AIM OF THE EXERCISE >>
Reproduce the listing exactly. Omit pictures.

COLLECTED MATERIAL >>
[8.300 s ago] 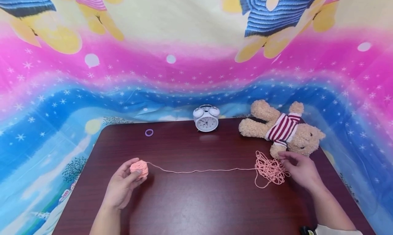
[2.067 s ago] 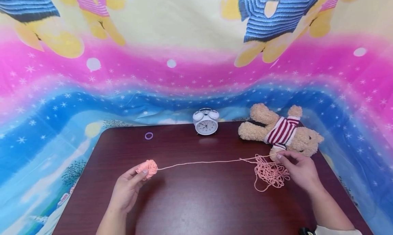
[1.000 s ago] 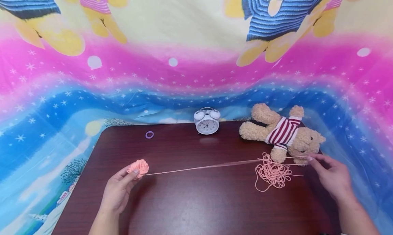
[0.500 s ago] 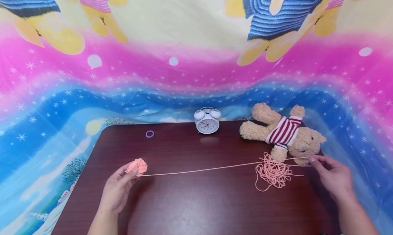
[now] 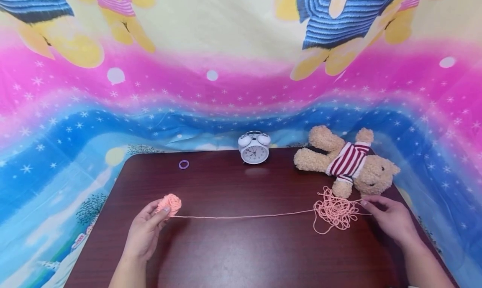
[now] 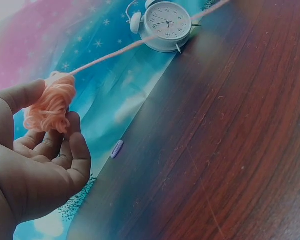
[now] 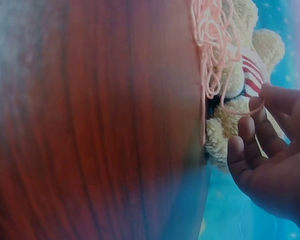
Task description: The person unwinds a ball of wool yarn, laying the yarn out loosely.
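Note:
My left hand holds a small ball of peach yarn between thumb and fingers, raised over the left part of the table. From that ball a single strand runs across to a loose tangle of the same yarn lying on the right side. Just right of the tangle, my right hand pinches a loop of the yarn between thumb and index finger. In the right wrist view, this loop hangs from the fingertips while the other fingers are loosely bent.
A plush bear in a striped shirt lies behind the tangle, one arm touching or very near it. At the back of the brown table stands a white alarm clock. A purple ring lies at the back left. A printed cloth hangs behind.
The right hand first moved right, drawing yarn out of the tangle, then came back left toward it. The strand between ball and tangle went taut and now sags lower. The left hand stays nearly still.

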`<state>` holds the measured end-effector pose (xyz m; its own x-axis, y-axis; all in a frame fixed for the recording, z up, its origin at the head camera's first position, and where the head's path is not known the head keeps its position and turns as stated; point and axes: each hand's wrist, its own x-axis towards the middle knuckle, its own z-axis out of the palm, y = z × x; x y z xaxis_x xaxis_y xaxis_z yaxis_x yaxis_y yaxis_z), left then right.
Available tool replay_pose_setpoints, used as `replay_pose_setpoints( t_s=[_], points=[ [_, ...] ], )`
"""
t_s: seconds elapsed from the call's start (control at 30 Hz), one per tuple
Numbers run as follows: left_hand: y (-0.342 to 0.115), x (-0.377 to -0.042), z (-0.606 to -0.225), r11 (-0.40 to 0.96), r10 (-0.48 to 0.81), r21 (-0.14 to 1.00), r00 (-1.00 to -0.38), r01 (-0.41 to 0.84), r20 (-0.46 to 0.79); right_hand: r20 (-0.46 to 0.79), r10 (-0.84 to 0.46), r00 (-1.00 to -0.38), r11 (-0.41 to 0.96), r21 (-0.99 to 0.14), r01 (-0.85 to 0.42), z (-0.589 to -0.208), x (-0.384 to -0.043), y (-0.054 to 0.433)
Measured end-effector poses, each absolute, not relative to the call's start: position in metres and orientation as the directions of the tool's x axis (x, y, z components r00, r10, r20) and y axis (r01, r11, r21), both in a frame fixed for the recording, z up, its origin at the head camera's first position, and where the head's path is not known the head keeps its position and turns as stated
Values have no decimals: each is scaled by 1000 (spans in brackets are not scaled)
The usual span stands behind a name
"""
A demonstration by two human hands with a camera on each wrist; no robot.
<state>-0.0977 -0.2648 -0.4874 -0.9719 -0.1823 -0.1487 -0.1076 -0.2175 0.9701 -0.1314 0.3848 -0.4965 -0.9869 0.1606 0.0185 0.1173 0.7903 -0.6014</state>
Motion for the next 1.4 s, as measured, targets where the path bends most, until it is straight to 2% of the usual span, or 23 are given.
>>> replay_pose_setpoints(
  t_s=[0.13, 0.37, 0.83, 1.1, 1.4],
  points=[
    [-263, -98, -487, -226, -185, 969, -973, -94, -137, 5, 126, -992, 795, -599, 98, -498, -132, 382],
    [-260, -99, -485, -228, -161, 969, -978, -94, -133, 51, 58, -997, 811, -585, 17, -497, -132, 379],
    [-251, -102, -483, -228, -120, 970, -986, -86, -116, 227, 17, -974, 836, -537, -110, -486, -134, 345],
    [-244, -105, -481, -234, -108, 967, -986, -98, -126, 247, -9, -969, 729, -662, -175, -485, -140, 315],
    [-235, -107, -481, -238, -43, 967, -993, -94, -107, 260, -74, -963, 656, -715, -244, -489, -148, 268]
  ],
)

ANSWER SPACE >>
[8.300 s ago] 
[2.067 s ago] 
[1.000 s ago] 
[0.500 s ago] 
[now] 
[now] 
[now] 
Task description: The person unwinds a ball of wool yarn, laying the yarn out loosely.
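Note:
My left hand holds a small ball of peach yarn between thumb and fingers, raised over the left part of the table. From that ball a single strand runs across to a loose tangle of the same yarn lying on the right side. Just right of the tangle, my right hand pinches a loop of the yarn between thumb and index finger. In the right wrist view, this loop hangs from the fingertips while the other fingers are loosely bent.
A plush bear in a striped shirt lies behind the tangle, one arm touching or very near it. At the back of the brown table stands a white alarm clock. A purple ring lies at the back left. A printed cloth hangs behind.
The right hand first moved right, drawing yarn out of the tangle, then came back left toward it. The strand between ball and tangle went taut and now sags lower. The left hand stays nearly still.
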
`<state>` holds the measured end-effector pose (xyz m; its own x-axis, y-axis; all in a frame fixed for the recording, z up, its origin at the head camera's first position, and where the head's path is not known the head keeps its position and turns as stated; point and axes: each hand's wrist, its own x-axis towards the middle knuckle, its own z-axis out of the palm, y = z × x; x y z xaxis_x xaxis_y xaxis_z yaxis_x yaxis_y yaxis_z), left then right.
Available tool replay_pose_setpoints, used as `replay_pose_setpoints( t_s=[_], points=[ [_, ...] ], )`
"""
t_s: seconds elapsed from the call's start (control at 30 Hz), one per tuple
Numbers run as follows: left_hand: y (-0.342 to 0.115), x (-0.377 to -0.042), z (-0.606 to -0.225), r11 (-0.40 to 0.96), r10 (-0.48 to 0.81), r21 (-0.14 to 1.00), r00 (-1.00 to -0.38), r01 (-0.41 to 0.84), r20 (-0.46 to 0.79); right_hand: r20 (-0.46 to 0.79), r10 (-0.84 to 0.46), r00 (-1.00 to -0.38), r11 (-0.41 to 0.96), r21 (-0.99 to 0.14), r01 (-0.85 to 0.42), z (-0.589 to -0.208), x (-0.384 to -0.043), y (-0.054 to 0.433)
Measured end-effector poses, each absolute, not relative to the call's start: position in metres and orientation as the directions of the tool's x axis (x, y, z components r00, r10, r20) and y axis (r01, r11, r21), both in a frame fixed for the recording, z up, its origin at the head camera's first position, and where the head's path is not known the head keeps its position and turns as stated
Values have no decimals: each is scaled by 1000 (spans in brackets are not scaled)
The usual span stands behind a name
"""
A demonstration by two human hands with a camera on each wrist; no robot.
<state>-0.0977 -0.2648 -0.4874 -0.9719 -0.1823 -0.1487 -0.1076 -0.2175 0.9701 -0.1314 0.3848 -0.4965 -0.9869 0.1606 0.0185 0.1173 0.7903 -0.6014</state>
Motion for the next 1.4 s, as measured, targets where the path bends most, until it is straight to 2% of the usual span, or 23 are given.
>>> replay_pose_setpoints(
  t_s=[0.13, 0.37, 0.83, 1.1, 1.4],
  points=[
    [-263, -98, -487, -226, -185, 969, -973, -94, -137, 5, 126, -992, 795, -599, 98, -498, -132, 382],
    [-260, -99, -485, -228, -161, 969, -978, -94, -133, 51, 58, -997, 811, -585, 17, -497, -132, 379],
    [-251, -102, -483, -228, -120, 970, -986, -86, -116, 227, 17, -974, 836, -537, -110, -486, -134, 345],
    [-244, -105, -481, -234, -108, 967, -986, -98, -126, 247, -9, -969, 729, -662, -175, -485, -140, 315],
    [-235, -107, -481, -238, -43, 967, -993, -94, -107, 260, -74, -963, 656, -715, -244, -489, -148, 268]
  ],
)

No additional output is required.